--- TASK DIRECTIONS ---
The listing is to be reproduced in full, with no character altered.

Content starts

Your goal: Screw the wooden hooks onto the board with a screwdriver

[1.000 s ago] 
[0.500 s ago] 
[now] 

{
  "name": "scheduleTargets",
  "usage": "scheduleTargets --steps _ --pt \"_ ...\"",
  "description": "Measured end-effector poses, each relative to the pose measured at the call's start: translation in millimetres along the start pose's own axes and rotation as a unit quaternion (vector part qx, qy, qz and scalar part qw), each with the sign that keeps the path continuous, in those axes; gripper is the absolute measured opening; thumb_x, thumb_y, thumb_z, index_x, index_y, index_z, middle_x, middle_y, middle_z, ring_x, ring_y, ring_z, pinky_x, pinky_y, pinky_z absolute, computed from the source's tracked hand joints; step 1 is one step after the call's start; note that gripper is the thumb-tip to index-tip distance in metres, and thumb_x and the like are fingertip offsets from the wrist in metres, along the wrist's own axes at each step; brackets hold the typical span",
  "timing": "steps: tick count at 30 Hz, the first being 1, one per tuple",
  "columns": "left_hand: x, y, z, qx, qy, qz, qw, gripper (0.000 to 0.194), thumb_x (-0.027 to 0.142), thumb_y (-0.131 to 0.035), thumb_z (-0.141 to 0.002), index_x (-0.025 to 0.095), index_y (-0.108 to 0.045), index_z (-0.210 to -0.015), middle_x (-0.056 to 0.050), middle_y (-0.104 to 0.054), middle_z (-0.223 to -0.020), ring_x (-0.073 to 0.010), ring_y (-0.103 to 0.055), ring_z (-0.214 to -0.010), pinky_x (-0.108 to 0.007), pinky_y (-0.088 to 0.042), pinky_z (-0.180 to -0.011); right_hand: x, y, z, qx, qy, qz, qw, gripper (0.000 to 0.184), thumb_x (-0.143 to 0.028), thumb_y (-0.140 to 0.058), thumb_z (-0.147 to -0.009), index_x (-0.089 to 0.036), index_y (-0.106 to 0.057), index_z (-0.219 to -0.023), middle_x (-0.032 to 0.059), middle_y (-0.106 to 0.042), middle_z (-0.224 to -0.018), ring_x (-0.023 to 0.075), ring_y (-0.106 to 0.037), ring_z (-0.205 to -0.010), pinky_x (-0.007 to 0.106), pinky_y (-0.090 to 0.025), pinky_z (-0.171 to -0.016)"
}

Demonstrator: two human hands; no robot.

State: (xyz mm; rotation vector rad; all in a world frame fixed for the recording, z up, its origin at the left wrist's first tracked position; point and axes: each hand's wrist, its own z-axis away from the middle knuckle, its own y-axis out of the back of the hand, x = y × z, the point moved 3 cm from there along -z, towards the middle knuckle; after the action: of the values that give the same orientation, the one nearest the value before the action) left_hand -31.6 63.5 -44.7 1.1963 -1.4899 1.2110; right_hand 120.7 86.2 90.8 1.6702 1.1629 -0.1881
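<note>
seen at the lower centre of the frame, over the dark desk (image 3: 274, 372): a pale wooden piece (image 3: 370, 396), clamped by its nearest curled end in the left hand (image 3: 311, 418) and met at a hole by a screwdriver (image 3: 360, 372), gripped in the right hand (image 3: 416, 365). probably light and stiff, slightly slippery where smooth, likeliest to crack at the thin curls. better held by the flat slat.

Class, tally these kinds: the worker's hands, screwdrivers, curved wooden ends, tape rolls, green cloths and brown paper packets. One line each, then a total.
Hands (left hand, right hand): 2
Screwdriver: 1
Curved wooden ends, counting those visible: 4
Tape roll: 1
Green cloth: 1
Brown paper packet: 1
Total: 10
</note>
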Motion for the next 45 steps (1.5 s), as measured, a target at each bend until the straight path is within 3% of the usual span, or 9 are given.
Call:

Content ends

--- OUTPUT BELOW ---
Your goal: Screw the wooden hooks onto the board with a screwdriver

[1.000 s ago] 
[0.500 s ago] 
[now] 

{
  "name": "scheduleTargets",
  "usage": "scheduleTargets --steps _ --pt \"_ ...\"",
  "description": "Measured end-effector poses, each relative to the pose measured at the call's start: translation in millimetres along the start pose's own axes and rotation as a unit quaternion (vector part qx, qy, qz and scalar part qw), each with the sign that keeps the path continuous, in those axes; gripper is the absolute measured opening; thumb_x, thumb_y, thumb_z, index_x, index_y, index_z, middle_x, middle_y, middle_z, ring_x, ring_y, ring_z, pinky_x, pinky_y, pinky_z absolute, computed from the source's tracked hand joints; step 1 is one step after the call's start; note that gripper is the thumb-tip to index-tip distance in metres, and thumb_x and the like are fingertip offsets from the wrist in metres, along the wrist's own axes at each step; brackets hold the typical span",
  "timing": "steps: tick count at 30 Hz, the first being 1, one per tuple",
  "columns": "left_hand: x, y, z, qx, qy, qz, qw, gripper (0.000 to 0.194), thumb_x (-0.027 to 0.142), thumb_y (-0.131 to 0.035), thumb_z (-0.141 to 0.002), index_x (-0.025 to 0.095), index_y (-0.108 to 0.045), index_z (-0.210 to -0.015), middle_x (-0.056 to 0.050), middle_y (-0.104 to 0.054), middle_z (-0.223 to -0.020), ring_x (-0.073 to 0.010), ring_y (-0.103 to 0.055), ring_z (-0.214 to -0.010), pinky_x (-0.108 to 0.007), pinky_y (-0.088 to 0.042), pinky_z (-0.180 to -0.011); right_hand: x, y, z, qx, qy, qz, qw, gripper (0.000 to 0.184), thumb_x (-0.143 to 0.028), thumb_y (-0.140 to 0.058), thumb_z (-0.147 to -0.009), index_x (-0.089 to 0.036), index_y (-0.106 to 0.057), index_z (-0.219 to -0.023), middle_x (-0.032 to 0.059), middle_y (-0.106 to 0.042), middle_z (-0.224 to -0.018), ring_x (-0.023 to 0.075), ring_y (-0.106 to 0.037), ring_z (-0.205 to -0.010), pinky_x (-0.007 to 0.106), pinky_y (-0.090 to 0.025), pinky_z (-0.171 to -0.016)"
}

Demonstrator: two human hands; no robot.

State: (xyz mm; rotation vector rad; all in a world frame fixed for the recording, z up, its origin at the left wrist's first tracked position; point and axes: each hand's wrist, its own z-axis away from the middle knuckle, its own y-axis out of the back of the hand, x = y × z, the point moved 3 cm from there along -z, towards the middle knuckle; after the action: of the values that give the same orientation, the one nearest the value before the action) left_hand -31.6 63.5 -44.7 1.1963 -1.4899 1.2110; right_hand 120.7 86.2 90.8 1.6702 1.1629 -0.1881
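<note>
seen at the lower centre of the frame, over the dark desk (image 3: 274, 372): a pale wooden piece (image 3: 370, 396), clamped by its nearest curled end in the left hand (image 3: 311, 418) and met at a hole by a screwdriver (image 3: 360, 372), gripped in the right hand (image 3: 416, 365). probably light and stiff, slightly slippery where smooth, likeliest to crack at the thin curls. better held by the flat slat.

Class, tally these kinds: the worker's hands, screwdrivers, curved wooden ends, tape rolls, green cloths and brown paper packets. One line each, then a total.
Hands (left hand, right hand): 2
Screwdriver: 1
Curved wooden ends, counting those visible: 4
Tape roll: 1
Green cloth: 1
Brown paper packet: 1
Total: 10
</note>
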Motion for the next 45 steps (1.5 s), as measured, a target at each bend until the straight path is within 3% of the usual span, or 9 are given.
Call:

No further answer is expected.